Oh, and then to boot, in Los Angeles and many parts of SoCal, lots of those tall nondescript buildings Elon might want to tunnel under are actually hidden oil rigs. Again, good luck with that, or even thinking about tunneling anywhere NEAR them.

I think Elon simply has no clue about this state's geology.

Comment People like Musk need to do more homework (Score 3, Insightful) 120

Solutions like this are classic examples of tech-rich people thinking they have all the answers when there's a whole bank of qualified specialist people already working in that field who know what's really needed to fix the problem but have only been stymied by politics.

If traffic is driving Musk nuts then the solution is not to find innovative new ways to handle more traffic. The solution is to ask why is traffic so bad in the first place.

Recommended reading: The Death and Life of Great American Cities by Jacobs

Or if that's too heavy, try Suburban Nation: The rise of sprawl and the decline of the American dream.
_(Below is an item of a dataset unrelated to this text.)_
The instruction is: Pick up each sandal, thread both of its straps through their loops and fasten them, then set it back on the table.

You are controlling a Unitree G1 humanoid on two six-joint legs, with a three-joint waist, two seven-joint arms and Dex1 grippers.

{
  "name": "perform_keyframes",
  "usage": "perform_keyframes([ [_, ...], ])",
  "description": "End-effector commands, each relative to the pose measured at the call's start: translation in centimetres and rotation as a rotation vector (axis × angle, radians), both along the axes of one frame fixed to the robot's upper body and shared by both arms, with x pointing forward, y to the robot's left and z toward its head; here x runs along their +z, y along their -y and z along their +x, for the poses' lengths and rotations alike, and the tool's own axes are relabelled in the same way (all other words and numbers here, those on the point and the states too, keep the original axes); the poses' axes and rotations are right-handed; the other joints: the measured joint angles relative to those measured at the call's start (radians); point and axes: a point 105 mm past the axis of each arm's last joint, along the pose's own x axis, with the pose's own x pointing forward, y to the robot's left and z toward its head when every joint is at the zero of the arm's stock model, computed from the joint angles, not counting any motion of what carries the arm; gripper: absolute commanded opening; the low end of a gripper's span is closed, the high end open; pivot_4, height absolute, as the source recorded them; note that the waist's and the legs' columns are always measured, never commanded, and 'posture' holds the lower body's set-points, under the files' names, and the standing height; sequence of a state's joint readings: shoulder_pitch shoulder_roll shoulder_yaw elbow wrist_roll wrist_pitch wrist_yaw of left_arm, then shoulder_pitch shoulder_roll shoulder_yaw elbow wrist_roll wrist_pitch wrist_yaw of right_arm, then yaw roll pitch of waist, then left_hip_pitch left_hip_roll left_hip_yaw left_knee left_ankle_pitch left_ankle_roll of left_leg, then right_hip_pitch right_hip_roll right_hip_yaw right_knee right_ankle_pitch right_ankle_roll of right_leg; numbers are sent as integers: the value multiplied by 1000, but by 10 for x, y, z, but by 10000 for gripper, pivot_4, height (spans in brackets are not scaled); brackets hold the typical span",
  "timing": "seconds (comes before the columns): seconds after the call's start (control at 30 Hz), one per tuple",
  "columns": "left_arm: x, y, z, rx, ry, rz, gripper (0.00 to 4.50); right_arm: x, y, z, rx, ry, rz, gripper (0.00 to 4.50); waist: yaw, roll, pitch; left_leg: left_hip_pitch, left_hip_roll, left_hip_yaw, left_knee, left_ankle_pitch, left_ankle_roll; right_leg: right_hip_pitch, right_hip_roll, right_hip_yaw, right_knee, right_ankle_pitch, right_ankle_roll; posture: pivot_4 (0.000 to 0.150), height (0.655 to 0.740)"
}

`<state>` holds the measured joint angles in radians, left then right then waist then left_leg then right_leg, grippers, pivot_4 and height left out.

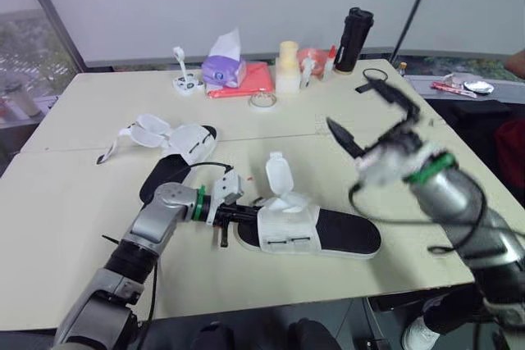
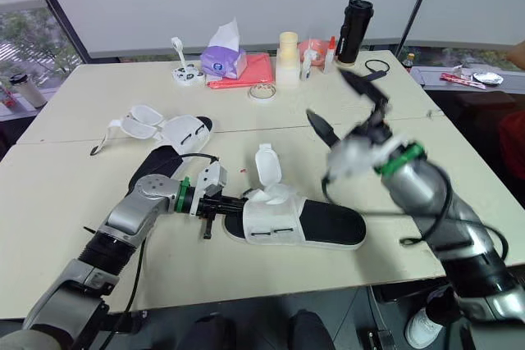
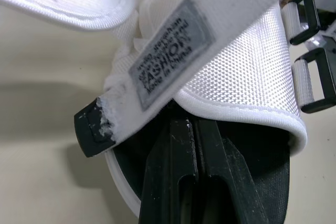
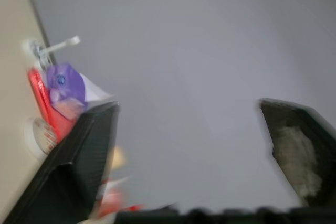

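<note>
Sandal is lying flat, left claw pinching its end; right claw is hovering wide open, empty. It should be taking the strap by its tip.

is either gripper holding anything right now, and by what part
Right gripper is open, holding nothing. Left gripper reaches into the end of the near sandal, under its white upper; a grip cannot be told.
</note>
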<state>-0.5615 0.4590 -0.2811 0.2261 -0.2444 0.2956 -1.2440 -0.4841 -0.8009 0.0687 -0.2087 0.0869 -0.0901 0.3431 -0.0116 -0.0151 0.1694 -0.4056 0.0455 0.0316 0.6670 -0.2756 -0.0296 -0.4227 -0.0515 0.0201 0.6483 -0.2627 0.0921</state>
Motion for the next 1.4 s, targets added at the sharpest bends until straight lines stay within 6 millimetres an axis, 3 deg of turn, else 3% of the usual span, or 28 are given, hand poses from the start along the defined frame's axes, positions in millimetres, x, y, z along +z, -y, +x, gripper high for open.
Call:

Only then will you come to see the culprit: Single Use Zoning, aka the BANANA (Build Absolutely Nothing Anywhere Near Anything) rules. Single-use zoning forces everybody to make several car journeys just to get through a typical day. Going to work? Car. Going out for lunch? Car. Going home form work? Car. Need to go out for a bottle of milk and postage stamp? Car. Going to a movie? Car.

No bloody wonder the place is flooded with traffic. You try to build a city around the automobile and it becomes a hostile environment for pedestrians and cyclists. You try to widen roads to accommodate more cars and the laws of induced demand kick in, resulting in even more traffic and roads as choked as they were before.
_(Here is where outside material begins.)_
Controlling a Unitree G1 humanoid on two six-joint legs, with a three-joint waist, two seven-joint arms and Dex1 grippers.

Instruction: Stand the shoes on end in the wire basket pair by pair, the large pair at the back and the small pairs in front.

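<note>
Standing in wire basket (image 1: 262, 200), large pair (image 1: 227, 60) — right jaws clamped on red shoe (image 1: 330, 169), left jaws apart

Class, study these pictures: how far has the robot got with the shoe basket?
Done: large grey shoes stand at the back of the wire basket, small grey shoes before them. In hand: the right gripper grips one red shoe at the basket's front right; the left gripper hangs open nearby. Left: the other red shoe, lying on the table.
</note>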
Learn a few things about urban planning, Elon. Don't arrogantly assume that you're the first person to want to address this problem. Smart growth and sustainable, walkable, transit-oriented development is a far better solution than drilling holes in the ground and cracking puns about the word "boring." It requires years of tedious work and politicking to build support for smart growth. A city is not a private company with which you can do what you like. There are elected councils, public advisory committees, public hearings, tax implications, and all manner of complex bureaucratic hoops that you have to jump through to fix these things.
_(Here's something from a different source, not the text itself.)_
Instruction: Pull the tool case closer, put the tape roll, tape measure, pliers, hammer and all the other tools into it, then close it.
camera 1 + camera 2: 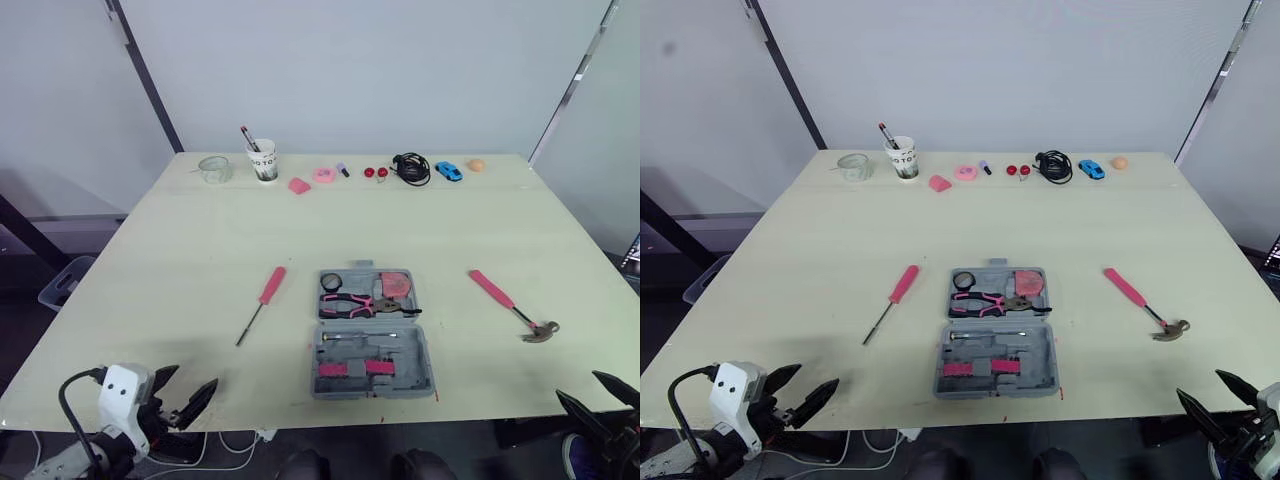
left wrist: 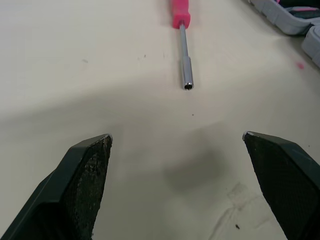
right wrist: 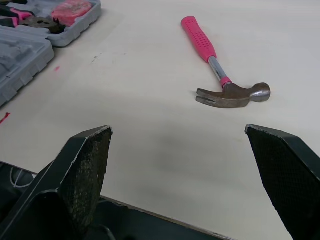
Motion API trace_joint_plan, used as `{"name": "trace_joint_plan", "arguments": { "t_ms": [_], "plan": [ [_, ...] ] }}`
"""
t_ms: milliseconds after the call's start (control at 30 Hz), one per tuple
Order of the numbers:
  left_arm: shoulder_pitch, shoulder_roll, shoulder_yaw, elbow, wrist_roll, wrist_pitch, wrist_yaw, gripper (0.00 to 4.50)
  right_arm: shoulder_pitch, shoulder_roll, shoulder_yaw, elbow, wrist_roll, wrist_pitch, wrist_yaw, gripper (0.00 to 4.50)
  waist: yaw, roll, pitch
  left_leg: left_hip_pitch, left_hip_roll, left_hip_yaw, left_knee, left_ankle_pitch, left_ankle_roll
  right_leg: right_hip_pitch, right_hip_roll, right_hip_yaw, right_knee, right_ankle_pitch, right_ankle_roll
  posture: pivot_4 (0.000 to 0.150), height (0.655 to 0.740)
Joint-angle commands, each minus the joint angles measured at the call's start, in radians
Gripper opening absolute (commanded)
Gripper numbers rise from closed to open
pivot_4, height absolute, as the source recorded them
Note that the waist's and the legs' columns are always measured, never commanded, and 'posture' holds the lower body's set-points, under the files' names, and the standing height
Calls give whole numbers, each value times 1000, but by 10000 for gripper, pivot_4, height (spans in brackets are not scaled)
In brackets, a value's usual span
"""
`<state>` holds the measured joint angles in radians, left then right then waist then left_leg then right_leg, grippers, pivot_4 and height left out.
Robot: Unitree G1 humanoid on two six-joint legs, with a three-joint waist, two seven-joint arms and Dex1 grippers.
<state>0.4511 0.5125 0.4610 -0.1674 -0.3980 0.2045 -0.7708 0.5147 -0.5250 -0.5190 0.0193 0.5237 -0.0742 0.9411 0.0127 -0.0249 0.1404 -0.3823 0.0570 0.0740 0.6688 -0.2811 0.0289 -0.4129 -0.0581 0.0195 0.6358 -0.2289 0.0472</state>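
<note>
left gripper (image 2: 176, 135) and right gripper (image 3: 177, 129) both gape empty; the pink-handled steel claw hammer (image 1: 508, 301) lies just beyond the right one, head nearest, handle running far-left.

The left end effector (image 1: 195, 378) has two black fingers that taper to sharp points, with rough, grainy inner pads (image 2: 92, 167). Behind it sits a white boxy housing (image 1: 122, 390) with rounded corners, and a black cable (image 1: 66, 396) loops out of it. The right end effector (image 1: 577, 386) has the same black pointed fingers, with finely cross-hatched pads (image 3: 280, 175)
</note>
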Motion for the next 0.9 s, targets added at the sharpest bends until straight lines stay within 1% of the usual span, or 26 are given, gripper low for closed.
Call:
{"name": "trace_joint_plan", "arguments": {
  "t_ms": [33,167,200,267,433,533,700,800,900],
  "plan": [
    [-35,26,4,-17,-16,0,0,44581,-15,-6,0,-51,31,7,19,45000,0,0,0,0,0,0,0,0,0,0,0,0,0,0,0,1500,7400],
    [-85,31,-42,-47,-6,43,17,44581,-46,-26,13,-115,64,39,50,45000,0,2,1,0,0,0,0,0,1,0,4,0,0,0,0,1500,7400],
    [-98,29,-54,-52,-3,48,22,44581,-54,-31,19,-132,67,43,58,45000,0,2,1,-1,0,1,0,3,4,0,4,0,0,0,-1,1500,7400],
    [-118,27,-74,-60,-7,62,28,44581,-68,-40,36,-162,63,43,72,45000,0,1,1,-1,0,0,0,3,5,0,4,0,-1,1,-2,1500,7400],
    [-181,49,-132,-97,-10,66,1,44581,-163,-52,73,-235,79,103,39,45000,0,1,1,-1,0,0,0,3,5,0,4,-1,-1,2,-4,1500,7400],
    [-216,72,-163,-121,-27,57,-49,44581,-227,-51,102,-225,35,108,0,45000,0,1,1,-1,-1,0,0,3,5,0,5,0,0,3,-4,1500,7400],
    [-266,106,-187,-138,-73,62,-127,44581,-286,-55,136,-211,10,125,-20,45000,1,1,1,-2,-1,0,-1,3,5,1,6,-1,-2,3,-4,1500,7400],
    [-295,129,-201,-128,-64,45,-157,44581,-309,-59,145,-198,1,136,-25,45000,1,1,1,-3,-2,0,-1,3,5,1,6,-1,-2,3,-4,1500,7400],
    [-322,153,-217,-140,-90,49,-210,44581,-349,-57,149,-149,-12,153,-45,45000,0,1,1,-2,-2,0,-1,3,5,2,7,-1,-2,3,-4,1500,7400]
  ]
}}
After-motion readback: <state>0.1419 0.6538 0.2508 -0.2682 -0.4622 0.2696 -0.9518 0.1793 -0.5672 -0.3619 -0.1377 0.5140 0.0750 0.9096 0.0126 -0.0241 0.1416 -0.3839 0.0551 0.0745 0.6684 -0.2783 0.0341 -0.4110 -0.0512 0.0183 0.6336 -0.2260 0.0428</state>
Comment Re:You can't generalize. (Score 1) 342

It does *sound* a bit sociopathic, doesn't it? But sociopathy is a pathological disregard for the rights of others. While deception is often used to violate someone's rights, but it can *also* be used to protect someone's rights.

For example if I knew an employee was embezzling money, I don't have to tell him I know. I can deceive him into thinking I'm not on to him until I gather enough proof or discover who his accomplices are. This is deceptive, but not a violation of his rights.